Niraj Zade   Home  Blog  Notes  Tools 

Remove annotations from PDFs in bulk

Tags: everyday engineering  

THE PROBLEM

Friend had around 350 pdfs with annotations (highlights, comments etc). The annotations had to be removed.

Left - Before | Right - After

Solutions tried

Manual deletion - would have taken tens of hours.

Existing tools - We found a website, but it didn't solve our problem without payment

  • It only allowed uploading and cleaning one pdf at a time. So, it was still tiresome manual process, and would've taken a long time.
  • The free cleanup only allowed limited number of files. After that, we had to pay for the service.

We quickly gave up on readymade solutions.

Final solution (python script)

Solution? Python script to the rescue.
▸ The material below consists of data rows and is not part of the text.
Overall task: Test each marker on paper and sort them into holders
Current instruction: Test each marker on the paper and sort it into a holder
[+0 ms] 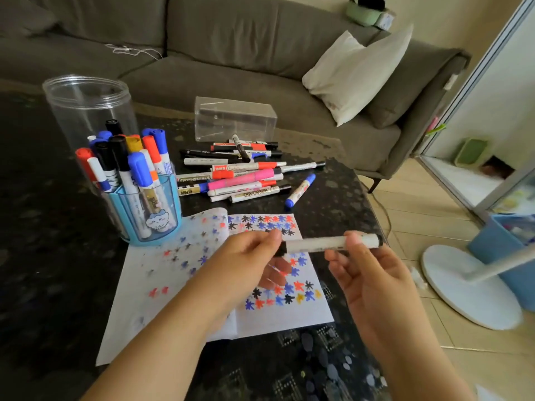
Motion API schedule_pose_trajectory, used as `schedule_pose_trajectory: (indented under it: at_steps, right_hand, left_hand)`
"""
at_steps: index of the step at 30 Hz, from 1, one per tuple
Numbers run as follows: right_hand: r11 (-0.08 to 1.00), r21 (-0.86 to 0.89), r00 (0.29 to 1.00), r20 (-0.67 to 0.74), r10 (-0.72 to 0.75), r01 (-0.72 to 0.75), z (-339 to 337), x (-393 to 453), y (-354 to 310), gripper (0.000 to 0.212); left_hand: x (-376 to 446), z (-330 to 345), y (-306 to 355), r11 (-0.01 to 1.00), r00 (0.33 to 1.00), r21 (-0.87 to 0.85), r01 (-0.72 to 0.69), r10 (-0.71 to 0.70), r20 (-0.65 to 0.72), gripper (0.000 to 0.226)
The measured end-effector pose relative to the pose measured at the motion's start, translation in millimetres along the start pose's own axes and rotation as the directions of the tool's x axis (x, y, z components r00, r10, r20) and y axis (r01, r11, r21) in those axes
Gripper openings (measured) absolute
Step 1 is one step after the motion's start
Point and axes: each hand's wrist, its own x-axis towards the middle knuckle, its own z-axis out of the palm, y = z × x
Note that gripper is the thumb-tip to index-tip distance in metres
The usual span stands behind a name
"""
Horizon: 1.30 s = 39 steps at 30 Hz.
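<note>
Clear box (pixel 235 118) behind marker pile (pixel 246 172).

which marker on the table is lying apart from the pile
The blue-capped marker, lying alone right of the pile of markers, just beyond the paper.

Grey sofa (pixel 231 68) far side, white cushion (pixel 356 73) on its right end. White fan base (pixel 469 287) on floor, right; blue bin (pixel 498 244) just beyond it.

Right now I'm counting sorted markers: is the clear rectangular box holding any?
No, the clear rectangular box sits empty behind the loose marker pile, while sorted markers stand only in the blue holder.
</note>
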Motion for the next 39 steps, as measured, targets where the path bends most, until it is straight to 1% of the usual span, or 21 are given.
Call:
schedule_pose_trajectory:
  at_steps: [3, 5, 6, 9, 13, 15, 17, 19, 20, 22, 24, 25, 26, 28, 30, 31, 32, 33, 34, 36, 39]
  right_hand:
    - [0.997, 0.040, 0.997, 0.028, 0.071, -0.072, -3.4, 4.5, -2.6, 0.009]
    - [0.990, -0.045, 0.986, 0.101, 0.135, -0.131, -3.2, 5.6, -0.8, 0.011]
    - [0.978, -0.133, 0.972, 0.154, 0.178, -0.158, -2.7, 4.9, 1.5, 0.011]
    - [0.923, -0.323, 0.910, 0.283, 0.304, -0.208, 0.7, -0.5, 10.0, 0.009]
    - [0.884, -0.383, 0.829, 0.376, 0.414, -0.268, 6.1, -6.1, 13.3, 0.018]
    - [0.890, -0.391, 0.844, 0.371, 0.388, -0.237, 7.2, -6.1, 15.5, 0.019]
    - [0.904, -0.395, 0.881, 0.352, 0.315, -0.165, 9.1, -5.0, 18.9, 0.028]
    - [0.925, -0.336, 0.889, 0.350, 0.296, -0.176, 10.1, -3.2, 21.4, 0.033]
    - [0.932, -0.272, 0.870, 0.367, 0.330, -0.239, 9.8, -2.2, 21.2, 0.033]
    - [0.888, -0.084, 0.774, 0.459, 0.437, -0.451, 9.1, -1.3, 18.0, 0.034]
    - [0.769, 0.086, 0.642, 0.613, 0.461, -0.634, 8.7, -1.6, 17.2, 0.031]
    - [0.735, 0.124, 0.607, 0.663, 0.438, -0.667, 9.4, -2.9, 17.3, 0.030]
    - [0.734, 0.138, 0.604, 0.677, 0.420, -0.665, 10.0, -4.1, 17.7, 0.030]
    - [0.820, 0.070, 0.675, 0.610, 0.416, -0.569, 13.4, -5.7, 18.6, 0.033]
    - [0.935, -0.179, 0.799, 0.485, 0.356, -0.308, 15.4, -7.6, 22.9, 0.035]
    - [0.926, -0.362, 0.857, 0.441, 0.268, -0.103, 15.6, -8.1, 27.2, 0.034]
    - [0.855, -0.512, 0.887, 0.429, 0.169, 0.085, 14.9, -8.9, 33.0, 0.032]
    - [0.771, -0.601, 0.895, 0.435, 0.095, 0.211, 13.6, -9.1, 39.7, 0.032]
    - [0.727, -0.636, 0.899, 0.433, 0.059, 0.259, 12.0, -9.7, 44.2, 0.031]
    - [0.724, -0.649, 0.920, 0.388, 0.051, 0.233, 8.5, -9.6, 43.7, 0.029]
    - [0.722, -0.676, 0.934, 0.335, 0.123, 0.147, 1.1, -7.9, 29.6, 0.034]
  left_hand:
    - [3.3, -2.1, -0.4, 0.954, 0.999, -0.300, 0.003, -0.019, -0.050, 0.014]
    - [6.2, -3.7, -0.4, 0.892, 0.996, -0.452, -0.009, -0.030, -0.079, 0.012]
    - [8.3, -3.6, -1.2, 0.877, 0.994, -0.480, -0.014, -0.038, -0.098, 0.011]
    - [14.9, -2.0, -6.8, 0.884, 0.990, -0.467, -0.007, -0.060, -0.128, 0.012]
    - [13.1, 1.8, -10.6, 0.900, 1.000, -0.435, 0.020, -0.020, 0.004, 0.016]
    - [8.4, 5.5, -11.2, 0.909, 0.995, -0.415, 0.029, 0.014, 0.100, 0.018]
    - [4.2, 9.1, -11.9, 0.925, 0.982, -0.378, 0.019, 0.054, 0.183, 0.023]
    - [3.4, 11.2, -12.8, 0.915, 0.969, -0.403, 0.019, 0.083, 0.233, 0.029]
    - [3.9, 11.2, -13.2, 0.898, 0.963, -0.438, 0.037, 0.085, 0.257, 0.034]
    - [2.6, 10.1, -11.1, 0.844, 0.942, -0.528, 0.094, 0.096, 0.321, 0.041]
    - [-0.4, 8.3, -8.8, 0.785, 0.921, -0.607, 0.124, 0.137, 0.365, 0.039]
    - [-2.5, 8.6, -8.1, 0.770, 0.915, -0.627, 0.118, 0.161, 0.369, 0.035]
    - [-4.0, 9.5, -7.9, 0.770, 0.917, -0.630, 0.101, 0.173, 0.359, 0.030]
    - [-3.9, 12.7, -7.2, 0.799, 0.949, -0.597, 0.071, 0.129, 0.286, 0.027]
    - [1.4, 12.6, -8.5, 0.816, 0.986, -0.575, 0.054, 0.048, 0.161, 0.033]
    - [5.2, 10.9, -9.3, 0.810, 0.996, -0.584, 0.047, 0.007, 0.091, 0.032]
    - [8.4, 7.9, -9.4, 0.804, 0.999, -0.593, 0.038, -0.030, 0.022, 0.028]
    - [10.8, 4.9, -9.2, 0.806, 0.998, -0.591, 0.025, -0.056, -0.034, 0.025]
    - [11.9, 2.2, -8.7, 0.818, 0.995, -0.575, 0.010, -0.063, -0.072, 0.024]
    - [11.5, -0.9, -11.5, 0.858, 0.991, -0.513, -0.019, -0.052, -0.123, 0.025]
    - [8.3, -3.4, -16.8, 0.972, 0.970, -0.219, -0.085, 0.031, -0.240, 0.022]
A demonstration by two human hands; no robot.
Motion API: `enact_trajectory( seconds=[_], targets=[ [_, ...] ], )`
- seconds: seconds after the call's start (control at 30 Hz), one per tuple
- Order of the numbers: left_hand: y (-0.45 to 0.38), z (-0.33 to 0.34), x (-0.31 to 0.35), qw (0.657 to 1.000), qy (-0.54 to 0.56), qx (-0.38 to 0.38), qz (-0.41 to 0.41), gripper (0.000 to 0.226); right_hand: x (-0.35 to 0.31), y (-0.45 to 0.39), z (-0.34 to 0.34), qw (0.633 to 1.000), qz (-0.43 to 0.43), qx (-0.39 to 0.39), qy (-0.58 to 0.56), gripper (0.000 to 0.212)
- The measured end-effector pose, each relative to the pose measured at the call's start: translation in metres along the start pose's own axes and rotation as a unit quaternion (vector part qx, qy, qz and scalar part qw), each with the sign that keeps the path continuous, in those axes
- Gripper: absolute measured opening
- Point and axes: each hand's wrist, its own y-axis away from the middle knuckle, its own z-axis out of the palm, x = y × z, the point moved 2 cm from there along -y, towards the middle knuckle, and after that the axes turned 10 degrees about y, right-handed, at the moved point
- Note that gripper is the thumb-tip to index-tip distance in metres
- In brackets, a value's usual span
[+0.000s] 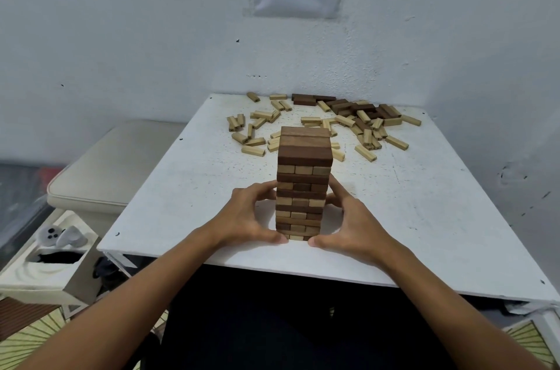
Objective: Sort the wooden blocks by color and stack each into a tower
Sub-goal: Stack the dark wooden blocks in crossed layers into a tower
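Tower (303, 181), mixed dark and light layers: cupped low by left hand (253, 218) and right hand (353, 222), fingers curled round. Squeeze evenly; avoid tilting.

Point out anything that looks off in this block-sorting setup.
The tower that the left hand and right hand steady mixes dark and light blocks, so it is not sorted by color. Loose blocks lie scattered at the table's far edge.
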Motion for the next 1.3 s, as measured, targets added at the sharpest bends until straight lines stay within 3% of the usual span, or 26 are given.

It was surprisingly quick and easy.

Took around 11s to process 350 pdfs.

python3 -m venv .venv
source .venv/bin/activate
pip install pypdf
from pathlib import Path
import os
from pypdf import PdfReader, PdfWriter

source_dir = Path("source")
source_pdf_list = list(source_dir.rglob("*.pdf"))

for pdf_path in source_pdf_list:
    with open(pdf_path, 'rb') as pdf:
        # read/parse pdf file
        pdf_in = PdfReader(pdf)

        # clean annotations page by page
        pdf_out = PdfWriter()
        for page in pdf_in.pages:
            if page.annotations:
                page.annotations.clear()
            pdf_out.add_page(page)

    # generate destination path, while maintaining directory structure as source
    destination_path = Path(str(pdf_path).replace("source", "cleaned"))
    os.makedirs(os.path.dirname(destination_path), exist_ok=True)
    # write pdf file
    with open(destination_path, 'wb') as f: 
        pdf_out.write(f)
        print(f"Processed: {destination_path}")

Output:

...

Processed: cleaned/R/GS 4/12.pdf
Processed: cleaned/R/GS 4/22a.pdf
Processed: cleaned/R/GS 4/22.pdf
Processed: cleaned/R/GS 4/19.pdf
Processed: cleaned/R/GS 4/21.pdf
Processed: cleaned/R/GS 4/20.pdf
Processed: cleaned/R/GS 4/17a.pdf
Processed: cleaned/R/GS 4/20a.pdf
Processed: cleaned/R/GS 4/18a.pdf
Processed: cleaned/R/GS 4/12a.pdf
Processed: cleaned/R/GS 4/18.pdf

...

That's it. Another everyday problem solved with some programming.